# SUPPLIED DATA
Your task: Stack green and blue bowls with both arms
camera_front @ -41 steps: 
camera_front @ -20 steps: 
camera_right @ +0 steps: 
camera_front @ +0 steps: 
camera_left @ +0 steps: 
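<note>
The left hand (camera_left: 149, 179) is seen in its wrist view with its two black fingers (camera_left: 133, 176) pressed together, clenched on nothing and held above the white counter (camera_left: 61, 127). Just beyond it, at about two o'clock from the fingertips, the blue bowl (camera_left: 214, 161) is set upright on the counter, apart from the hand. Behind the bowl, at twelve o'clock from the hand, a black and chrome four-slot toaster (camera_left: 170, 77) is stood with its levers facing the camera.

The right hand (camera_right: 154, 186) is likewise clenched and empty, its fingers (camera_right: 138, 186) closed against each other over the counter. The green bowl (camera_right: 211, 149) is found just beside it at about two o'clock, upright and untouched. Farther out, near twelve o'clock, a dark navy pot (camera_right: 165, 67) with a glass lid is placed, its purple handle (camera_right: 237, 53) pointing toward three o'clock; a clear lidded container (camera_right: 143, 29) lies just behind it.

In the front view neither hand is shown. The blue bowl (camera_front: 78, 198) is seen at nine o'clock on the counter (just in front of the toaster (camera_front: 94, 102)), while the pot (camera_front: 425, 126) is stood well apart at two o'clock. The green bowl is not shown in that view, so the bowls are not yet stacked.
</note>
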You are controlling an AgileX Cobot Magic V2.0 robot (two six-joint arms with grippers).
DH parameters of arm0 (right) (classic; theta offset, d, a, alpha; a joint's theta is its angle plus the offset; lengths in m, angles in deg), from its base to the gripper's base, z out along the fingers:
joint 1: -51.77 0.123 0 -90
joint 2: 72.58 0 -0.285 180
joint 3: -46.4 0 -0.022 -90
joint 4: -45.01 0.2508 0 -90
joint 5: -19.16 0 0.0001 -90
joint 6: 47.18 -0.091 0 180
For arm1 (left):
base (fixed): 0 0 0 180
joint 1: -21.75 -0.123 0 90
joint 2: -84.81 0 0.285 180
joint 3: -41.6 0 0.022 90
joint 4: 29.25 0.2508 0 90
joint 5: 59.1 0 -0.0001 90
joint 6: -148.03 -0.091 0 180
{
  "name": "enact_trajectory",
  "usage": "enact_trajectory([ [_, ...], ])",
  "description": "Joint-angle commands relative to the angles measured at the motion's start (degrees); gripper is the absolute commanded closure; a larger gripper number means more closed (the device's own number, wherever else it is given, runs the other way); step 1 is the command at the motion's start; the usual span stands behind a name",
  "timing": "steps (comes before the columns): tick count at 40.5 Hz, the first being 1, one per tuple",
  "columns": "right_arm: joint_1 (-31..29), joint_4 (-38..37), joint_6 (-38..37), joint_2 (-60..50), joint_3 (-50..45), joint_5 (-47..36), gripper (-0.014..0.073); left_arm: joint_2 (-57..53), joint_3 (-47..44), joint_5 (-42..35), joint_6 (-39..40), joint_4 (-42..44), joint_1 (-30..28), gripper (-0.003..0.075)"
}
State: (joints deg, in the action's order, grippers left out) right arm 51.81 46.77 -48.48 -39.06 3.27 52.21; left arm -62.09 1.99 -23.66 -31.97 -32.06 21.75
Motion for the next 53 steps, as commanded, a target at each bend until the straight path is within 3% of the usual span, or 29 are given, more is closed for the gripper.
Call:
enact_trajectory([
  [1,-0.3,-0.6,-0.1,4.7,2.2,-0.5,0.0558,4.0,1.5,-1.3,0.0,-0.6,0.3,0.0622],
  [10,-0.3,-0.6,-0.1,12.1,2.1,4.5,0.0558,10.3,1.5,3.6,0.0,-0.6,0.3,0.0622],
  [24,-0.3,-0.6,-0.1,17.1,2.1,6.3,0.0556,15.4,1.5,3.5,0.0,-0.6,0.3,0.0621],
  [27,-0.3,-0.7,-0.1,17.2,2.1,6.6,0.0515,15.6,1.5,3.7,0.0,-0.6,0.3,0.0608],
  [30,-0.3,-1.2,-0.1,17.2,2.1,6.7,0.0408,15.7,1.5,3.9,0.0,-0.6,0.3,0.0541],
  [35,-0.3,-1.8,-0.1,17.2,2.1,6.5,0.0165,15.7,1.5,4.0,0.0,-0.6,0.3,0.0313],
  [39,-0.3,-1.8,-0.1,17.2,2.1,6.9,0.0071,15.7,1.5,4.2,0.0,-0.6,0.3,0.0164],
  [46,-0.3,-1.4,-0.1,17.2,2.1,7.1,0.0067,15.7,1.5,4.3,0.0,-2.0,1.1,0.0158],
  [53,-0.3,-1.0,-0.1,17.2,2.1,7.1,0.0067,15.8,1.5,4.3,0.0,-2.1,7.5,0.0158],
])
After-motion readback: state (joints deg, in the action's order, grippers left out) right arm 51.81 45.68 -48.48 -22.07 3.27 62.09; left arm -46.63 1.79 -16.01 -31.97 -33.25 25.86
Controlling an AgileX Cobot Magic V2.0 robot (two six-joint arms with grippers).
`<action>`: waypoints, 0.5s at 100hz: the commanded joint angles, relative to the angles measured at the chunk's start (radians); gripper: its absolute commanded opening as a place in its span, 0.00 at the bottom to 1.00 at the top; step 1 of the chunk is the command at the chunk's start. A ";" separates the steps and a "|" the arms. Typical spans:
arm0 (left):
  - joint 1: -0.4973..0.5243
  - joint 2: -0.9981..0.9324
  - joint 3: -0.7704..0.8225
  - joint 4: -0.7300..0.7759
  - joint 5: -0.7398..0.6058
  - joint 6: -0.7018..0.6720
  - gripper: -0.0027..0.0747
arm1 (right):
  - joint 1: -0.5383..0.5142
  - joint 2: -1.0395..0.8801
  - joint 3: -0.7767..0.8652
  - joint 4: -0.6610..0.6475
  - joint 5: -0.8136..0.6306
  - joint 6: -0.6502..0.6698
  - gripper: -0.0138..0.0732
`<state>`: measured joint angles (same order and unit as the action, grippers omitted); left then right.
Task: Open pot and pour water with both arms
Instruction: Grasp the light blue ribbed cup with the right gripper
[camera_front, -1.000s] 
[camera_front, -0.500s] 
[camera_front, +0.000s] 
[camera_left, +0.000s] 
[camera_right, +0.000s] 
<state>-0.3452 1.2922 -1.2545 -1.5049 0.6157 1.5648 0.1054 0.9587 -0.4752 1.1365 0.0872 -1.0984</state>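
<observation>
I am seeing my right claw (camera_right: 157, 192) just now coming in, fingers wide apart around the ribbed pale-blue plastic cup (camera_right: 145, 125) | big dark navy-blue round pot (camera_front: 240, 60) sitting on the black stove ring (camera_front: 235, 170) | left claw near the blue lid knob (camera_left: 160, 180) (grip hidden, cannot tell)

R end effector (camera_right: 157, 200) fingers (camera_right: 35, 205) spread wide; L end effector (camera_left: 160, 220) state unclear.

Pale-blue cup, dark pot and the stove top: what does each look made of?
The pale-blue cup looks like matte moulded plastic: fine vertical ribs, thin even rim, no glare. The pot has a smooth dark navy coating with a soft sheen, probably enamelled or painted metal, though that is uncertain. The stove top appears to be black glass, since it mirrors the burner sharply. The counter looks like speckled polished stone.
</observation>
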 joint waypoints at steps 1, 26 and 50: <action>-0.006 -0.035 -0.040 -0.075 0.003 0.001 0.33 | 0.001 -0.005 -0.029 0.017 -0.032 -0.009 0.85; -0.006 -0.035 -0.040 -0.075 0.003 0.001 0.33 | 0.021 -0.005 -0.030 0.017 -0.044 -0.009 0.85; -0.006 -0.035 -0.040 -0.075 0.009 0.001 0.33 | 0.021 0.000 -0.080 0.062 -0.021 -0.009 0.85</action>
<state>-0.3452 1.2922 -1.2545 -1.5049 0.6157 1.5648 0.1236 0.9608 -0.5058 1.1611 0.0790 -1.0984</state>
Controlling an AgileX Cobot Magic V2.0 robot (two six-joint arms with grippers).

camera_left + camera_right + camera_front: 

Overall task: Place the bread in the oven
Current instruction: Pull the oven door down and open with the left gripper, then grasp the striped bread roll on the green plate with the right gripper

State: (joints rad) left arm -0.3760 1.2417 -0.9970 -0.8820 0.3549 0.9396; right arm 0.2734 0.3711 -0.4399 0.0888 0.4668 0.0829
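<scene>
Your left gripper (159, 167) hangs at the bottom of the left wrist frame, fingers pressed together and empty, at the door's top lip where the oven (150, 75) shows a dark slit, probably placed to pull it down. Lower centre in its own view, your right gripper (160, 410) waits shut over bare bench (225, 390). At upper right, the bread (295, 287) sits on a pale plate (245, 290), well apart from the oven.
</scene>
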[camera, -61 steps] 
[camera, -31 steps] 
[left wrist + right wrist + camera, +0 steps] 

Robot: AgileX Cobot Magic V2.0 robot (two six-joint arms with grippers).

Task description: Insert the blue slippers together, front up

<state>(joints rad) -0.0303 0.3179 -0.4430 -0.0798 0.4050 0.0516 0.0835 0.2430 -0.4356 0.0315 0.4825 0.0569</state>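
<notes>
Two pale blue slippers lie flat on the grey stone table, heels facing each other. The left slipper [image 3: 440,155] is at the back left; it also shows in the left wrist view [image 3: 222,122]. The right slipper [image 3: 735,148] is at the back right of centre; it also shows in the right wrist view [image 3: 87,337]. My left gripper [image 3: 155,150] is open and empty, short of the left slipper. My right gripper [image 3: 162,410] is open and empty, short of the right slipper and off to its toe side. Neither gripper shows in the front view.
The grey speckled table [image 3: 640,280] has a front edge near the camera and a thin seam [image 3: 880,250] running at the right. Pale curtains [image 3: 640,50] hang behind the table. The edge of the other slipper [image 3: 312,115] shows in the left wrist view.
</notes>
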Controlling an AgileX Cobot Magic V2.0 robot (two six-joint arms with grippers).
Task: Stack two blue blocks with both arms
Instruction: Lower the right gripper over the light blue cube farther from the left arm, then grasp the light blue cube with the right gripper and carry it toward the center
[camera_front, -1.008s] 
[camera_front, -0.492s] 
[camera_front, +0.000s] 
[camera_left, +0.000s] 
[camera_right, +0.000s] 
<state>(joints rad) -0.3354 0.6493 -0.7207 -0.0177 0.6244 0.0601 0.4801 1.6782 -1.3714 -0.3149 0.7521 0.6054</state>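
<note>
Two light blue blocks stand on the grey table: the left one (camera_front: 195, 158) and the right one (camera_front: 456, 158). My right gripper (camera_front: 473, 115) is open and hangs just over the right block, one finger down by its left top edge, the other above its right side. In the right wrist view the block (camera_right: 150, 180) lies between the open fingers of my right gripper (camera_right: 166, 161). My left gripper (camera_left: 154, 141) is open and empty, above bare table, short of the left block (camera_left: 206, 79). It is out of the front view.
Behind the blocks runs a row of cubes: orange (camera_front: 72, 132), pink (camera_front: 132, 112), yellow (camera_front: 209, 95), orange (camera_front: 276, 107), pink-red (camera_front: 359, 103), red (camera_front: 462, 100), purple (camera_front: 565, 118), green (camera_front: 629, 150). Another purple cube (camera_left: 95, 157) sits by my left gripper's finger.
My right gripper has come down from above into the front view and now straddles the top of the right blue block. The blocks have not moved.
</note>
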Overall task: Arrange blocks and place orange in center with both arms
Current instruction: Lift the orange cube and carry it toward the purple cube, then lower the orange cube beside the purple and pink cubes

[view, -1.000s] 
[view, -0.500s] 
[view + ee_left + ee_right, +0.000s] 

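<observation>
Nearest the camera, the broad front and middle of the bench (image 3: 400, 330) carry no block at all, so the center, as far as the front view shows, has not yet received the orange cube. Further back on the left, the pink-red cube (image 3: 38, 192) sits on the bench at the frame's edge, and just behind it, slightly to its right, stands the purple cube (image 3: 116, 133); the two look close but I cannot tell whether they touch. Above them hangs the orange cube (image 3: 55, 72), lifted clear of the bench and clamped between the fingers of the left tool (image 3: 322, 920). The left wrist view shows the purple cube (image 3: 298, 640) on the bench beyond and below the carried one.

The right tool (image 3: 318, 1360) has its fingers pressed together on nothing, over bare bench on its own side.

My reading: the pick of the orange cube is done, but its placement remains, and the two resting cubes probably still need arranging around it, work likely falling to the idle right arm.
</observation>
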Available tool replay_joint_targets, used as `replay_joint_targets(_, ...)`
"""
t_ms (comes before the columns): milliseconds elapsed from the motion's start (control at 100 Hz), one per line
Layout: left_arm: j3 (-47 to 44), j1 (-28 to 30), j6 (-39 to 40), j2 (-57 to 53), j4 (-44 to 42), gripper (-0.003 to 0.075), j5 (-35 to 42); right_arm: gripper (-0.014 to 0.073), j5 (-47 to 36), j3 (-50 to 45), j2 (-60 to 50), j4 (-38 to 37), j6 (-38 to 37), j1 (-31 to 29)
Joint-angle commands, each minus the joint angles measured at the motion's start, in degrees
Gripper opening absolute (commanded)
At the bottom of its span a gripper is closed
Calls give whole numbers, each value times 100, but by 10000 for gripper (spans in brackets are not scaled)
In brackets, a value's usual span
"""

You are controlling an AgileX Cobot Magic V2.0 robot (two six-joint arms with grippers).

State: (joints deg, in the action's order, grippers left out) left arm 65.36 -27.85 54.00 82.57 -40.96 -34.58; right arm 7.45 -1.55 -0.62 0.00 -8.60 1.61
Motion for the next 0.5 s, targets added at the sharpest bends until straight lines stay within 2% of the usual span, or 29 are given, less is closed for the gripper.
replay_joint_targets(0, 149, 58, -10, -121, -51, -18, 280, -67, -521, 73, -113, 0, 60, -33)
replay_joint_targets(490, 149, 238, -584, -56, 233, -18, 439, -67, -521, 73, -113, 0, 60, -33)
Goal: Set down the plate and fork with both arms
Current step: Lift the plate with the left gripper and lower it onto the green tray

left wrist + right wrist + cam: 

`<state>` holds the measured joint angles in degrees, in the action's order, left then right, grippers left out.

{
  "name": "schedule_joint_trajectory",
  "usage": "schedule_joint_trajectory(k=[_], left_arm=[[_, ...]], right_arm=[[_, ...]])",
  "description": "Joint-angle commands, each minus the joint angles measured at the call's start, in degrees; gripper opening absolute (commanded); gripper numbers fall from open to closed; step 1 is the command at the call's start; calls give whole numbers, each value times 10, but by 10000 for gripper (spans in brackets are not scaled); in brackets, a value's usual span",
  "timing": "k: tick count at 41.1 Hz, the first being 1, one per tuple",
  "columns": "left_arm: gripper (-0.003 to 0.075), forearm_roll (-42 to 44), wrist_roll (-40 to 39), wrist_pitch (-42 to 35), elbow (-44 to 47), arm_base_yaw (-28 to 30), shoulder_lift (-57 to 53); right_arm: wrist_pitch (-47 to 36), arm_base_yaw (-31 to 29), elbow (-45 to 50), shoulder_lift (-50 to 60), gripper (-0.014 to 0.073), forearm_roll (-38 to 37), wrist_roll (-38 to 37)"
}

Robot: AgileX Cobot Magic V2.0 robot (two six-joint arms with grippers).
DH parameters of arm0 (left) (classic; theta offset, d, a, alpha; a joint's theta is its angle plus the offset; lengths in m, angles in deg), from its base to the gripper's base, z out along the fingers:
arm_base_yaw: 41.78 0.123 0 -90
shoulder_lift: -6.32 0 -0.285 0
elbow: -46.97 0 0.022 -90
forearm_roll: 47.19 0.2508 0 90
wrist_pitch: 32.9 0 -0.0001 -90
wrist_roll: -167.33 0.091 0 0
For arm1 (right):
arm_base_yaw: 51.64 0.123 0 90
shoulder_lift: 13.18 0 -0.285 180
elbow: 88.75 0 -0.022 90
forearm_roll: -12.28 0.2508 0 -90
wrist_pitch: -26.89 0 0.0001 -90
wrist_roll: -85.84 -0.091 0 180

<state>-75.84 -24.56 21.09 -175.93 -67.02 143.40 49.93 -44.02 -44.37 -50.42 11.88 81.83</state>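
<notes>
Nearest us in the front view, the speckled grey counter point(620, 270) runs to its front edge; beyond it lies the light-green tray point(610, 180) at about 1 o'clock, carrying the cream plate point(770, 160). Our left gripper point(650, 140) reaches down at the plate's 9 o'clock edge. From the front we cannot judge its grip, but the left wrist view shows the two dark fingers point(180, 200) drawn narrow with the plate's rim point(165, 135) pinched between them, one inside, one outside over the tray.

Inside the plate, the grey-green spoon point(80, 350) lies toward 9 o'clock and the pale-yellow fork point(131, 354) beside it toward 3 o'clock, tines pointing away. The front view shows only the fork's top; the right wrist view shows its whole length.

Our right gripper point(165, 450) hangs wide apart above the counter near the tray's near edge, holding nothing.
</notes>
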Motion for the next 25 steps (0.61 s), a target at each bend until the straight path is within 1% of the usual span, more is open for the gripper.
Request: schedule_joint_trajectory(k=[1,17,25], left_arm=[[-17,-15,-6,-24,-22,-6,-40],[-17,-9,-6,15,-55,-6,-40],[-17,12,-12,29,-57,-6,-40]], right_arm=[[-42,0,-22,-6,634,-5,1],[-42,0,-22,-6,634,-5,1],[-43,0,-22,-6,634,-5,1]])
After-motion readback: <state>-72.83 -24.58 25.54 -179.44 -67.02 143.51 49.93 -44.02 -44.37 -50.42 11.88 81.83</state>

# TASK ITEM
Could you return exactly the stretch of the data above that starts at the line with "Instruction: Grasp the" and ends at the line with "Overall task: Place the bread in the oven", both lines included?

# OUTPUT FOR THIS EXERCISE
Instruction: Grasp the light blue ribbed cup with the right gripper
[camera_front, -1.000s] 
[camera_front, -0.500s] 
[camera_front, +0.000s] 
[camera_left, +0.000s] 
[camera_right, +0.000s] 
<state>-0.3452 1.2922 -1.2545 -1.5049 0.6157 1.5648 0.1054 0.9587 -0.4752 1.1365 0.0872 -1.0984</state>
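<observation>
I am seeing my right claw (camera_right: 157, 192) just now coming in, fingers wide apart around the ribbed pale-blue plastic cup (camera_right: 145, 125) | big dark navy-blue round pot (camera_front: 240, 60) sitting on the black stove ring (camera_front: 235, 170) | left claw near the blue lid knob (camera_left: 160, 180) (grip hidden, cannot tell)

R end effector (camera_right: 157, 200) fingers (camera_right: 35, 205) spread wide; L end effector (camera_left: 160, 220) state unclear.

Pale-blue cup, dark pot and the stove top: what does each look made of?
The pale-blue cup looks like matte moulded plastic: fine vertical ribs, thin even rim, no glare. The pot has a smooth dark navy coating with a soft sheen, probably enamelled or painted metal, though that is uncertain. The stove top appears to be black glass, since it mirrors the burner sharply. The counter looks like speckled polished stone.
</observation>
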 joint waypoints at steps 1, 26 and 50: <action>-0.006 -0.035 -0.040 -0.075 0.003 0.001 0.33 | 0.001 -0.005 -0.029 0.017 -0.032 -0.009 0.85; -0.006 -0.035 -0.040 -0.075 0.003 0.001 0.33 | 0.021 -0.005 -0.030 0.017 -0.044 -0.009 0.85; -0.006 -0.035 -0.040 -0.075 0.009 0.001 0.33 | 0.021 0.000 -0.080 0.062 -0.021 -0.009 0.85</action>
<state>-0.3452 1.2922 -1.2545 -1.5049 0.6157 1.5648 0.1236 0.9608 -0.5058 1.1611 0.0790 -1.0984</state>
Controlling an AgileX Cobot Magic V2.0 robot (two six-joint arms with grippers).

camera_left + camera_right + camera_front: 

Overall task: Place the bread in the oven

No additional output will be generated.